- Work instruction -
Pictures in the records below must be left out. Return exactly the lines from the line with "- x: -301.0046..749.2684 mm" to the line with "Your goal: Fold", both included.

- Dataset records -

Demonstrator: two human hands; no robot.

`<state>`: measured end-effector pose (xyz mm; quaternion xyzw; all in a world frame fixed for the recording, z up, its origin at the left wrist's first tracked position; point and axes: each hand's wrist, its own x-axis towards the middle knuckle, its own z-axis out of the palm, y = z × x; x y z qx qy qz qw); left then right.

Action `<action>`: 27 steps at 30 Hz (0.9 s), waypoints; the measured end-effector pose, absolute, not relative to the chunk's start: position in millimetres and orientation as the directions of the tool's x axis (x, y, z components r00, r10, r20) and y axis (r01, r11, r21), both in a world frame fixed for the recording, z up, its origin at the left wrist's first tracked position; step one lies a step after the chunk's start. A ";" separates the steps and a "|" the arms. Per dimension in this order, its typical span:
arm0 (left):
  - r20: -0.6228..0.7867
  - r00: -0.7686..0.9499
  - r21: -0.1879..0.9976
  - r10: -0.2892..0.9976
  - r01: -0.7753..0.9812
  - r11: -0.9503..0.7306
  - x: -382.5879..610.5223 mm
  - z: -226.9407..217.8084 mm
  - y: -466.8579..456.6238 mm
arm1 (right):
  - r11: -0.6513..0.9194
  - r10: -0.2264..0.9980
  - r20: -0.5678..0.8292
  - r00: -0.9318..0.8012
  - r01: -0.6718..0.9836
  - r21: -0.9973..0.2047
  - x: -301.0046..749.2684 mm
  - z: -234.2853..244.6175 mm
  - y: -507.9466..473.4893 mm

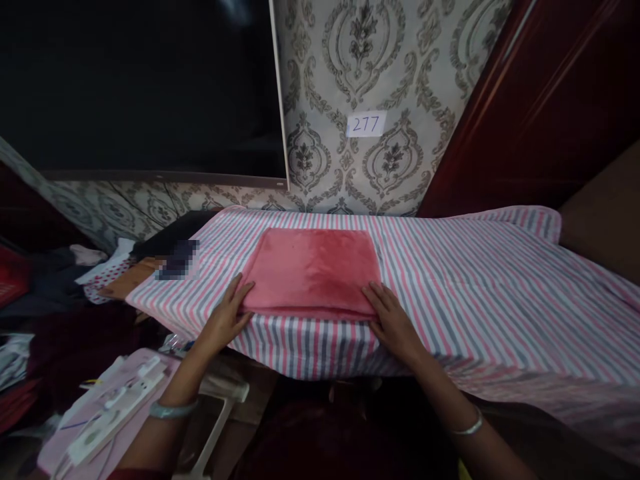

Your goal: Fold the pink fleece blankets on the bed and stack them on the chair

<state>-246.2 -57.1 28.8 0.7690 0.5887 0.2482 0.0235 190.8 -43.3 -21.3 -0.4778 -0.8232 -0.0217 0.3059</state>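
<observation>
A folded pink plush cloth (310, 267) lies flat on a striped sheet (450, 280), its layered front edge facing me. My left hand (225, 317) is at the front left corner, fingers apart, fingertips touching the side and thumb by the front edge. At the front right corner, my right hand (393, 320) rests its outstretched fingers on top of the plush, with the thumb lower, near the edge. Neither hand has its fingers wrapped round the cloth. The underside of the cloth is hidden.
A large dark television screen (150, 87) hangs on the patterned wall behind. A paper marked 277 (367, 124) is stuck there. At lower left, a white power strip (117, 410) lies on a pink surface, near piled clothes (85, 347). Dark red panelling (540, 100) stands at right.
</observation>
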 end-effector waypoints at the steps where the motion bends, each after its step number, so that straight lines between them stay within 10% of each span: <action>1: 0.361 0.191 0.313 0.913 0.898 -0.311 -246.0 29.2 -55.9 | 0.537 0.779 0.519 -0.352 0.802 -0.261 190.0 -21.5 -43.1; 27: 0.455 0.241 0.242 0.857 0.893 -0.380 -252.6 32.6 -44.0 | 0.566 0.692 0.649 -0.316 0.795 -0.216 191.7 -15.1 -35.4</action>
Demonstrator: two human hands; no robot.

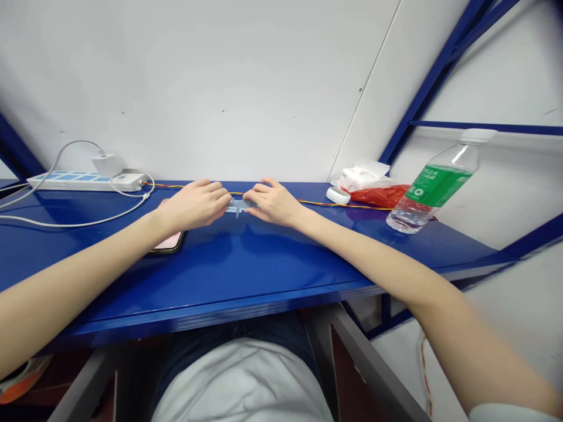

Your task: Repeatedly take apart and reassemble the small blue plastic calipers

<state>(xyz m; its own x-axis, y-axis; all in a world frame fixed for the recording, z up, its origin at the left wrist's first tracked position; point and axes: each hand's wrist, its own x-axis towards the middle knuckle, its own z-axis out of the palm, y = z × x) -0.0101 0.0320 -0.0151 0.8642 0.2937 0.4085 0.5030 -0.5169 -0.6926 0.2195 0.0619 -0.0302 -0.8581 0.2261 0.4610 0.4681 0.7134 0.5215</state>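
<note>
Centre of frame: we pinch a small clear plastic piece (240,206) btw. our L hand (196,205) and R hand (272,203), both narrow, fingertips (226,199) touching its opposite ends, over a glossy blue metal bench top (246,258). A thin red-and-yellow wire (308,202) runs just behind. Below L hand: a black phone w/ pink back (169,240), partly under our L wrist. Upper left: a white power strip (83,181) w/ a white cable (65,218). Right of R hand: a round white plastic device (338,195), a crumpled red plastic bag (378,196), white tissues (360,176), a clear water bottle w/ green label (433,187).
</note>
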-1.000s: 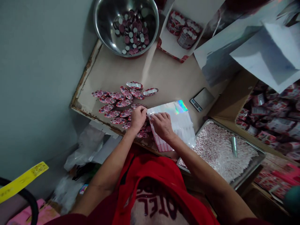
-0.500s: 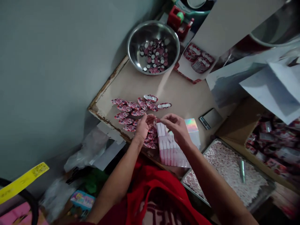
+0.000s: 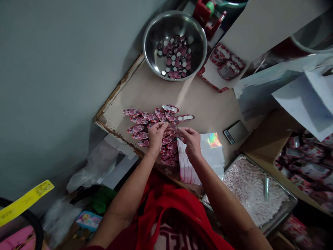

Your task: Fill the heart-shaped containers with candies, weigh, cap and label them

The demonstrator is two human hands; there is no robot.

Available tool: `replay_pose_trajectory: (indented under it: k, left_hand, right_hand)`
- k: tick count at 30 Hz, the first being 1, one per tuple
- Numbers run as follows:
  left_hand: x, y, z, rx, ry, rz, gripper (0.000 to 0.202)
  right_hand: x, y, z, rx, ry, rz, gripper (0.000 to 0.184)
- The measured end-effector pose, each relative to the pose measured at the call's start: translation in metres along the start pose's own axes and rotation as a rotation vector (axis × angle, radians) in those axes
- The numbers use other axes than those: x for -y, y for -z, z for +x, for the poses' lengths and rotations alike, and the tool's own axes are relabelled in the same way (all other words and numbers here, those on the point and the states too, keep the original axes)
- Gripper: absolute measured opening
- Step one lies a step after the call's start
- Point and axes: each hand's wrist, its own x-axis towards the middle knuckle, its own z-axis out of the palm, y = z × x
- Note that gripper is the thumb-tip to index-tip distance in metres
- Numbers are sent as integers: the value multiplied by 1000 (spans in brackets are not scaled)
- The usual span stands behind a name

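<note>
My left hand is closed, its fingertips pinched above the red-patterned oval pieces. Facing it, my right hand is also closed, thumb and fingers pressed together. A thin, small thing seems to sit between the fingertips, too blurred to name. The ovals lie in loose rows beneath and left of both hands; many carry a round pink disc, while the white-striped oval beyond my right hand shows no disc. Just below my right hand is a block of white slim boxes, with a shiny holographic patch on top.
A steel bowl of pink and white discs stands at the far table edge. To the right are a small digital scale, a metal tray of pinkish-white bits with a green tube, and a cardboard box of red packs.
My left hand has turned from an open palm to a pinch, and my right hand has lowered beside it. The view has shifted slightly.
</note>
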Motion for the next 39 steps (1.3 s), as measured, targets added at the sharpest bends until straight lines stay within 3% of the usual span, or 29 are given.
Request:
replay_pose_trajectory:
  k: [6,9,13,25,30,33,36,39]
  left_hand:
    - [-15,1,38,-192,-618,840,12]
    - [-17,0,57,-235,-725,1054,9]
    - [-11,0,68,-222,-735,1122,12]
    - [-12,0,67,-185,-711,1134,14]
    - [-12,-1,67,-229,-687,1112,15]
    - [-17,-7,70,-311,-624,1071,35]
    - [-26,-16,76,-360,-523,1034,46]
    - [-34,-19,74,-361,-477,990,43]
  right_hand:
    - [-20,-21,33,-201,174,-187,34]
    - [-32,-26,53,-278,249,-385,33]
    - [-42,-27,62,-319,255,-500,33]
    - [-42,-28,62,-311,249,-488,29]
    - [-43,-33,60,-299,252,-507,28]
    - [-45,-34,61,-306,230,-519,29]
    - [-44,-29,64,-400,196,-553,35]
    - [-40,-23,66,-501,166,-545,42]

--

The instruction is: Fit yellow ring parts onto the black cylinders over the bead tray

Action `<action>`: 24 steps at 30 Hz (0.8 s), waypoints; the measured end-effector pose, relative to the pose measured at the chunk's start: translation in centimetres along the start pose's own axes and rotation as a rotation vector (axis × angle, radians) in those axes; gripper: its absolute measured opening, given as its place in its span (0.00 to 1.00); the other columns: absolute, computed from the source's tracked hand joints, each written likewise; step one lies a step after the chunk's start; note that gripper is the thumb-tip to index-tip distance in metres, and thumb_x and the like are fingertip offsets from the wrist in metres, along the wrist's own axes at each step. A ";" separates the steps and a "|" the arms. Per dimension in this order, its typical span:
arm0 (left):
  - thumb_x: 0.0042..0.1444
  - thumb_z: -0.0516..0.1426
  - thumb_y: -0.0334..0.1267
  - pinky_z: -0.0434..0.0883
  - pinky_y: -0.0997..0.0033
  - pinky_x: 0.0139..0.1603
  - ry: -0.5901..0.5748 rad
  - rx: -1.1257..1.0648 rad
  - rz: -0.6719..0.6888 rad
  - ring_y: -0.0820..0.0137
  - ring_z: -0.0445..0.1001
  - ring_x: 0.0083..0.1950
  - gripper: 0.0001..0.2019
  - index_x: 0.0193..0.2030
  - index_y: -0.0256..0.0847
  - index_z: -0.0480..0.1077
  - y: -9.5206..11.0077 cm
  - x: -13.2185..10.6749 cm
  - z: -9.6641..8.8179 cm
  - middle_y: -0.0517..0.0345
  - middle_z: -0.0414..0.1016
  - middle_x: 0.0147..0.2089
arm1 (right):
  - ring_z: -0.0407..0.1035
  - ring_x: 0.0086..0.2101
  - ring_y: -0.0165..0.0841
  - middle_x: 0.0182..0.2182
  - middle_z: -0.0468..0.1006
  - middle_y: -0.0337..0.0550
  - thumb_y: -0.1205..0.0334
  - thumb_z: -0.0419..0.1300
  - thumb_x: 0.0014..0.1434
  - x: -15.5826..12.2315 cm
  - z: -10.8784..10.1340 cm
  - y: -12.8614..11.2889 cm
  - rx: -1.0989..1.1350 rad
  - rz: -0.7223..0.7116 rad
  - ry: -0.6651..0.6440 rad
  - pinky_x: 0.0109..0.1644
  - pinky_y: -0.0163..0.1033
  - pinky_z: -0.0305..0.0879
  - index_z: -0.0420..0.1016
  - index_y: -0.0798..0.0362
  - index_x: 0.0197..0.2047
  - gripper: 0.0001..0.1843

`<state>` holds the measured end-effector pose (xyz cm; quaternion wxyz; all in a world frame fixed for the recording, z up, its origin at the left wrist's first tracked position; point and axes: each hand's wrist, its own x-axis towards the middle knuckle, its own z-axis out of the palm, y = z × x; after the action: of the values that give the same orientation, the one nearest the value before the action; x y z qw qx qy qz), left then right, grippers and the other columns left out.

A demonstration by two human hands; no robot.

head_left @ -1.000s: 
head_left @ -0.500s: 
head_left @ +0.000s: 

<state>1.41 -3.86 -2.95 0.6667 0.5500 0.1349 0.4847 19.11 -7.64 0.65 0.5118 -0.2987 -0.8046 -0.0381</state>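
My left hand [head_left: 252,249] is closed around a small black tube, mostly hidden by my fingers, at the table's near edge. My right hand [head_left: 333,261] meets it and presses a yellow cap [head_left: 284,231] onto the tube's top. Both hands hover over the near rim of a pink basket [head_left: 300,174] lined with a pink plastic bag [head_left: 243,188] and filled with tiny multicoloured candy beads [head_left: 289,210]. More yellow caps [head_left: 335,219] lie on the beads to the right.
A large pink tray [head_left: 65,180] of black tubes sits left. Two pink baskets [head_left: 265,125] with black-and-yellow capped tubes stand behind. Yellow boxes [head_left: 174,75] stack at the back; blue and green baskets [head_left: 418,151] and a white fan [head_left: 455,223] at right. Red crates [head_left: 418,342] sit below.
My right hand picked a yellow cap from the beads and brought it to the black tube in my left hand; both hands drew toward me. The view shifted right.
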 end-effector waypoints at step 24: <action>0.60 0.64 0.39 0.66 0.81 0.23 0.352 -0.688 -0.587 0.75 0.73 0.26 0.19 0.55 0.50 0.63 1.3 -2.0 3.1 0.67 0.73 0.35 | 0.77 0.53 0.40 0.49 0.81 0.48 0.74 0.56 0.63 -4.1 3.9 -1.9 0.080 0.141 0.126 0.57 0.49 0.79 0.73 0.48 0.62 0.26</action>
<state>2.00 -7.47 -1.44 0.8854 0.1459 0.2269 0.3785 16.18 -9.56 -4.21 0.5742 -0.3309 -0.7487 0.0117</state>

- Solution for this task -
  - x: -301.0046..749.2684 mm
  - z: -234.2853..244.6175 mm
  - y: -507.9466..473.4893 mm


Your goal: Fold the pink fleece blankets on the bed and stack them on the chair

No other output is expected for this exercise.